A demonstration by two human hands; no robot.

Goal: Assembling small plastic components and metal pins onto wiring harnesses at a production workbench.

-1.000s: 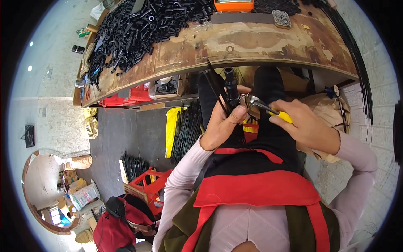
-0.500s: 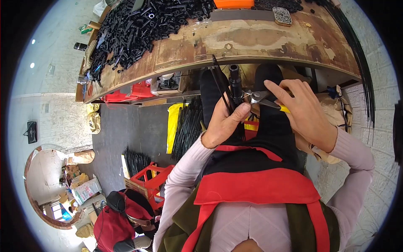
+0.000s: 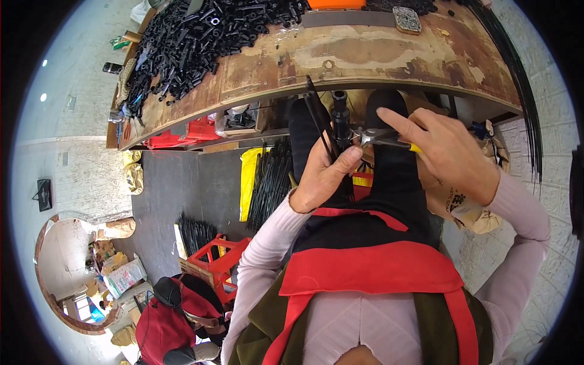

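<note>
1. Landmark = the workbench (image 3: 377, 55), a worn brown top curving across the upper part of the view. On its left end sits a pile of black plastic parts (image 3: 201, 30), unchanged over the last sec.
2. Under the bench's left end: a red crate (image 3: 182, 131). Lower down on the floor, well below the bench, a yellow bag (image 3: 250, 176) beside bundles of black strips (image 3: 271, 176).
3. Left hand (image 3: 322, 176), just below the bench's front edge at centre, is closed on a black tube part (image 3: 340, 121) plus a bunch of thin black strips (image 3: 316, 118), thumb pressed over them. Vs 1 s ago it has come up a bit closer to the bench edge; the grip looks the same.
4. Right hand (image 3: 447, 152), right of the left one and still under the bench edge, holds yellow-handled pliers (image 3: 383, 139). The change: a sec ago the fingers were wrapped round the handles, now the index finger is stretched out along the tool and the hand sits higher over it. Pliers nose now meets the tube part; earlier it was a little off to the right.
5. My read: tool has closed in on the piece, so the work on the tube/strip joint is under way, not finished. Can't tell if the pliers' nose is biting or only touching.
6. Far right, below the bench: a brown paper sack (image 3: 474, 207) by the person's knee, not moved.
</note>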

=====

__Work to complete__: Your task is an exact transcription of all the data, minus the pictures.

__Response to the exercise__:
A demonstration by two human hands; no robot.

Goal: Assembling small plastic components and metal pins onto wiring harnesses at a production workbench.

-1.000s: 
-0.500s: 
+0.000s: 

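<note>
1. Landmark = the workbench (image 3: 377, 55), a worn brown top curving across the upper part of the view. On its left end sits a pile of black plastic parts (image 3: 201, 30), unchanged over the last sec.
2. Under the bench's left end: a red crate (image 3: 182, 131). Lower down on the floor, well below the bench, a yellow bag (image 3: 250, 176) beside bundles of black strips (image 3: 271, 176).
3. Left hand (image 3: 322, 176), just below the bench's front edge at centre, is closed on a black tube part (image 3: 340, 121) plus a bunch of thin black strips (image 3: 316, 118), thumb pressed over them. Vs 1 s ago it has come up a bit closer to the bench edge; the grip looks the same.
4. Right hand (image 3: 447, 152), right of the left one and still under the bench edge, holds yellow-handled pliers (image 3: 383, 139). The change: a sec ago the fingers were wrapped round the handles, now the index finger is stretched out along the tool and the hand sits higher over it. Pliers nose now meets the tube part; earlier it was a little off to the right.
5. My read: tool has closed in on the piece, so the work on the tube/strip joint is under way, not finished. Can't tell if the pliers' nose is biting or only touching.
6. Far right, below the bench: a brown paper sack (image 3: 474, 207) by the person's knee, not moved.
</note>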

Work on the answer has been completed.